**TASK BRIEF:** The listing, minus its pictures, is to be given again exactly.

**RECORDED DATA:**
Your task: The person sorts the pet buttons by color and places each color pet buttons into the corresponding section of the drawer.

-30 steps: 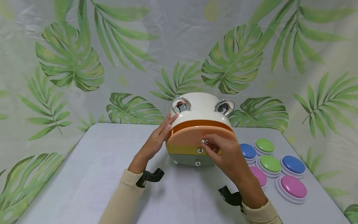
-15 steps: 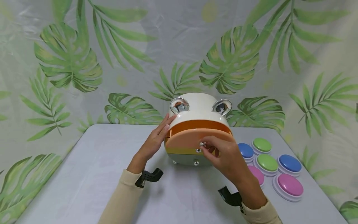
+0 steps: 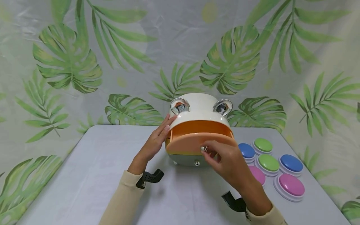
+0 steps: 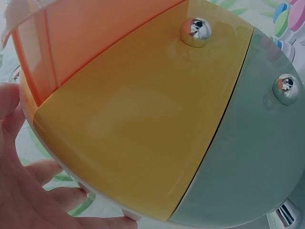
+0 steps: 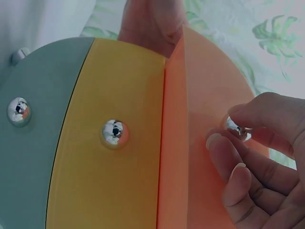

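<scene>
Buttons [image 3: 268, 162] stand near the bench's [image 3: 118, 150] right edge. Extended left fingers [image 4: 66, 197] touch the cabinet [image 3: 198, 107]; right fingers [image 5: 261, 112] pinch its drawer knob [image 3: 203, 149], now farther out.

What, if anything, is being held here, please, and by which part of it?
The orange drawer is held by its silver knob, pinched in the right grip; the left grip rests against the side of the cabinet.

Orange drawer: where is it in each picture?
Head: the orange drawer is open, just below and right of centre.
Left wrist: the orange drawer is at upper left.
Right wrist: the orange drawer is right of centre.
Shared landmark: the silver knob on the grey-green drawer shows in all three.
</scene>
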`<state>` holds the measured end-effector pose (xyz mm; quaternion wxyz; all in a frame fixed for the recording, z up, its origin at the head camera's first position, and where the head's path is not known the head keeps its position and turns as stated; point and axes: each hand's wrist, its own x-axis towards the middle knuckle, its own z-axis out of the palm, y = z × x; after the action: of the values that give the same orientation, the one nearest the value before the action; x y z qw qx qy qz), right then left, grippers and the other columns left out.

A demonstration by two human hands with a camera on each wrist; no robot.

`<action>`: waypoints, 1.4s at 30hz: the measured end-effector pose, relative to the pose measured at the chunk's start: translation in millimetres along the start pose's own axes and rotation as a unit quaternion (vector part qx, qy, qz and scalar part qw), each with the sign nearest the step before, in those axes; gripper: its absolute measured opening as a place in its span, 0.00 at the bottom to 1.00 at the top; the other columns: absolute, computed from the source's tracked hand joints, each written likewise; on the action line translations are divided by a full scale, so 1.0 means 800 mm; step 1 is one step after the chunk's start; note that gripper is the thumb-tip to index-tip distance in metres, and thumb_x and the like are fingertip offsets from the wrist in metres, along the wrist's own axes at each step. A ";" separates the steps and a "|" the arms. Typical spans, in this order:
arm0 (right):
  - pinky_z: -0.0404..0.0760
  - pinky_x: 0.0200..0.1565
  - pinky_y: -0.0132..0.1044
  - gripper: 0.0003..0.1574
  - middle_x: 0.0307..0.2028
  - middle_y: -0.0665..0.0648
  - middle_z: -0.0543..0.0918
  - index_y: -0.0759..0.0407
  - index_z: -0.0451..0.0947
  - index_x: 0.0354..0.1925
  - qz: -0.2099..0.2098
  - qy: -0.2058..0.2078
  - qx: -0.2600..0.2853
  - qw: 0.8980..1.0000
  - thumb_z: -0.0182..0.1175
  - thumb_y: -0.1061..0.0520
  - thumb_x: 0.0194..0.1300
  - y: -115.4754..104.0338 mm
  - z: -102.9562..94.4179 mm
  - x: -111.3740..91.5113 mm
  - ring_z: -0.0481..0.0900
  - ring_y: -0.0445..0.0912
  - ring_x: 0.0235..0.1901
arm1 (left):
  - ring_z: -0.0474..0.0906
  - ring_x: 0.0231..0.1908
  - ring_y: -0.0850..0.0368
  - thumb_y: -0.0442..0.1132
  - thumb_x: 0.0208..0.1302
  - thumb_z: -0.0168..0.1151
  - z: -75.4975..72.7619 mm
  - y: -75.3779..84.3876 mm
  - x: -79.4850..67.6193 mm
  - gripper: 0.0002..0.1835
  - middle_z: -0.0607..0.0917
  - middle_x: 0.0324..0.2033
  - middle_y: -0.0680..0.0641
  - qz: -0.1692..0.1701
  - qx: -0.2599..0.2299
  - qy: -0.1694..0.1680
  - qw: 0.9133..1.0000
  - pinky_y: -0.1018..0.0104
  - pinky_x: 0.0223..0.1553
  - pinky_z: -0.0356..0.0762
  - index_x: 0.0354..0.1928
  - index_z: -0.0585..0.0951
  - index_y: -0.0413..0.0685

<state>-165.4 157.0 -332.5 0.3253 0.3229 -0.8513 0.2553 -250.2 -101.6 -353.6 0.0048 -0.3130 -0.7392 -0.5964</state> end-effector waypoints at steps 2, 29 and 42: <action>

**TASK RESPONSE:**
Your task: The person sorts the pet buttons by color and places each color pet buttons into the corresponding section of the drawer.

-30 steps: 
-15 steps: 
+0 steps: 
+0 steps: 
+0 steps: 

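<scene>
Buttons [image 3: 268, 162] stand near the bench's [image 3: 118, 150] right edge. Extended left fingers [image 4: 66, 197] touch the cabinet [image 3: 198, 107]; right fingers [image 5: 261, 112] pinch its drawer knob [image 3: 203, 149], now farther out.

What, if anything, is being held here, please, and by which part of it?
The orange drawer is held by its silver knob, pinched in the right grip; the left grip rests against the side of the cabinet.

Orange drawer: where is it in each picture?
Head: the orange drawer is open, just below and right of centre.
Left wrist: the orange drawer is at upper left.
Right wrist: the orange drawer is right of centre.
Shared landmark: the silver knob on the grey-green drawer shows in all three.
</scene>
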`<state>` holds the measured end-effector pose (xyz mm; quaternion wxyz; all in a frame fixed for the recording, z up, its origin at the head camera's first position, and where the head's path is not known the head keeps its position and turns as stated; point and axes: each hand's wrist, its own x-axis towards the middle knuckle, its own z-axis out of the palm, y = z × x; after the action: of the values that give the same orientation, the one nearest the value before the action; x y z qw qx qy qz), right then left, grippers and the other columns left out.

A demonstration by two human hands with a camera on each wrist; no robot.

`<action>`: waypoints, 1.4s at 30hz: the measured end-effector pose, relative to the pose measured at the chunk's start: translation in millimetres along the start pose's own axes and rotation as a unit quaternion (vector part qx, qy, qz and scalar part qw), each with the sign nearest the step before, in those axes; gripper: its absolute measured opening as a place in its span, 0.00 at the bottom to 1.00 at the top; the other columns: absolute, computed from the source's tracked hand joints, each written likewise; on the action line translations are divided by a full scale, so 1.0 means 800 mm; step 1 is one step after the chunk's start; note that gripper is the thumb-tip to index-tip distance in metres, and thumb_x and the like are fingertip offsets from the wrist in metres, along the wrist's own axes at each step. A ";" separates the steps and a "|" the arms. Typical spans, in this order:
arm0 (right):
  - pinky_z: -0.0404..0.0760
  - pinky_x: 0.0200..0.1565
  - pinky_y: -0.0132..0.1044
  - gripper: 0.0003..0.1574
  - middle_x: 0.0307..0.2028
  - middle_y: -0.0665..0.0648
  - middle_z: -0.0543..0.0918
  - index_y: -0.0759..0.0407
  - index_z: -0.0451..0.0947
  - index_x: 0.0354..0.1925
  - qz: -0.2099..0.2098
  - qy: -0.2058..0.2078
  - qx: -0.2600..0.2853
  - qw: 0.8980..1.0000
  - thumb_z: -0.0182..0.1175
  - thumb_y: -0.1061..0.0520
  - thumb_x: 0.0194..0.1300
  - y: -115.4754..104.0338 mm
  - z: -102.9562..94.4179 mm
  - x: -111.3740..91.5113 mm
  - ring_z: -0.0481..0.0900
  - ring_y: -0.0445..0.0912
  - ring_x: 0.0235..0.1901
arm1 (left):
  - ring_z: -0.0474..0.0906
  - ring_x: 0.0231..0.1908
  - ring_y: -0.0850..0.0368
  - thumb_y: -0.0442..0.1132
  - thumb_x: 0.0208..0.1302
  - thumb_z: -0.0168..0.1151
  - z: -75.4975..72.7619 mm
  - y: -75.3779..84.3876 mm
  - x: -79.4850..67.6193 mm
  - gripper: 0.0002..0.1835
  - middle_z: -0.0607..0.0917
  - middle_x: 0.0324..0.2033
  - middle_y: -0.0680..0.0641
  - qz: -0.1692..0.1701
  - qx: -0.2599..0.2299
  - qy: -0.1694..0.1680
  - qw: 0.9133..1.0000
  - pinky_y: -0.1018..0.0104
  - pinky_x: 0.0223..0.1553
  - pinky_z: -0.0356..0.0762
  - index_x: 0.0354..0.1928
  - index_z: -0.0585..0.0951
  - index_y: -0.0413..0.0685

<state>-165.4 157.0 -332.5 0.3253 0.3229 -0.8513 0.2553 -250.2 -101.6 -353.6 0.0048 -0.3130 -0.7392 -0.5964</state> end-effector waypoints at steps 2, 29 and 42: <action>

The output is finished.